*** Begin section ***
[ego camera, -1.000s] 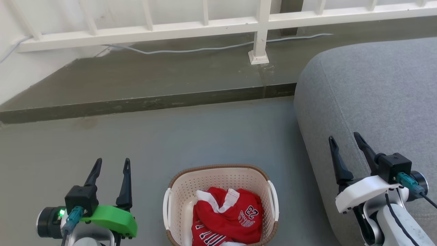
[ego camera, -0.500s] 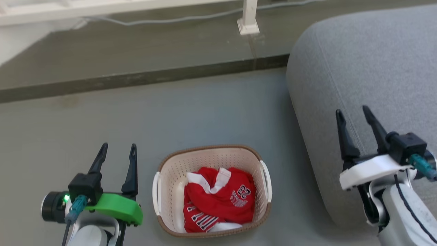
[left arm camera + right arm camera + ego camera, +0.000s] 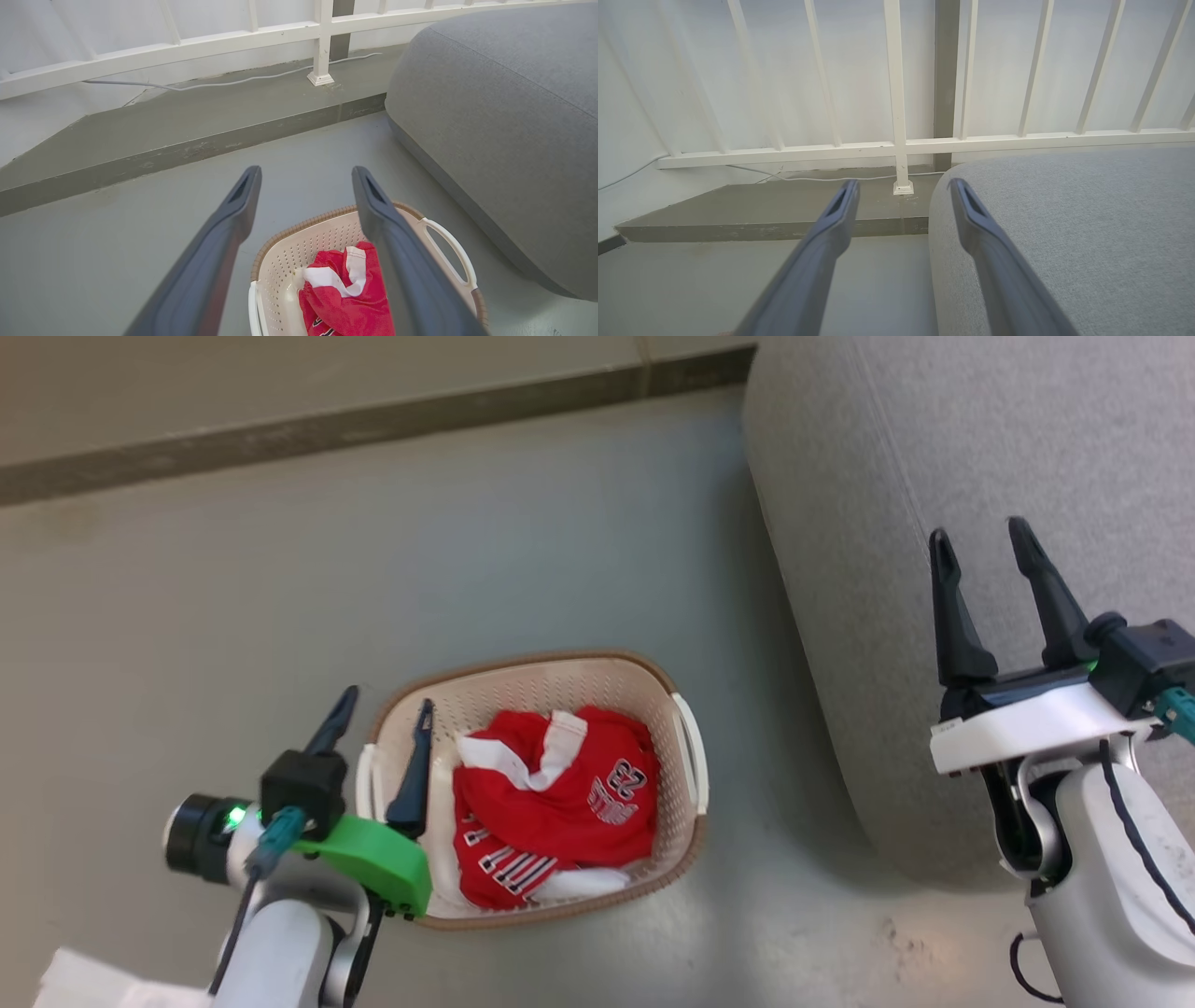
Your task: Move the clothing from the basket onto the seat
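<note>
Grey floor (image 3: 560,523) carries the basket (image 3: 537,683), which stands near the seat (image 3: 934,429). The clothing (image 3: 551,803) lies crumpled inside the basket, none of it yet on the seat. The step in hand looks like the reach for a first grab. The left end effector (image 3: 388,702) hovers at the basket's left rim, fingers spread and empty. The right end effector (image 3: 978,532) hangs spread and empty over the seat's edge. Next the left one would likely need to shift right over the red heap, drop, and pinch a fold clear of the handle. The left wrist view adds a white railing (image 3: 187,44) and a cable (image 3: 210,85) beyond a raised step. The head view gives the number 23 (image 3: 627,777) and both arms together.
</note>
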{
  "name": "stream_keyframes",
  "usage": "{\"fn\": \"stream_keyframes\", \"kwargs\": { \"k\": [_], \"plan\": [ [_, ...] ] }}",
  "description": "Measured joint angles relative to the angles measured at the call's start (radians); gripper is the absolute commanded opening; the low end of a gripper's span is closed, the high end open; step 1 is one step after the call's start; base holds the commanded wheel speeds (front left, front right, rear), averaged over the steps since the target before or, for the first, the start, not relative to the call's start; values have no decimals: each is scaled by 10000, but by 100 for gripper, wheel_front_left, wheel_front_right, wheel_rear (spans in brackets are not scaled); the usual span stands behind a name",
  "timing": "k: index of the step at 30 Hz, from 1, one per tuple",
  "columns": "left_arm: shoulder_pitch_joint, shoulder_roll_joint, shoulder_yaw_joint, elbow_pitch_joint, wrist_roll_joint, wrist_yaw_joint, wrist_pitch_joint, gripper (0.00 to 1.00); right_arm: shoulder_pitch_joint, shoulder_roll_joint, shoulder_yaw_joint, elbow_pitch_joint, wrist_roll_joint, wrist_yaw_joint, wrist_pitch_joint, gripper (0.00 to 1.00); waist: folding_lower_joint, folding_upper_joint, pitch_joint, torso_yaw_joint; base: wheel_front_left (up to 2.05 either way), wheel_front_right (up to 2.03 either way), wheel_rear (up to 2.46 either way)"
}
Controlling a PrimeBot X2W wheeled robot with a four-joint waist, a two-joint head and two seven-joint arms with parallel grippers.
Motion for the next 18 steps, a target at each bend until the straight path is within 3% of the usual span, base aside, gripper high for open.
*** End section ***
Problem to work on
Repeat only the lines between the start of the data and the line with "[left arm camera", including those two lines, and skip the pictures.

Answer
[ego camera, -1.000s] 
[ego camera, -0.500s] 
[left arm camera + right arm camera + ego camera, +0.000s] 

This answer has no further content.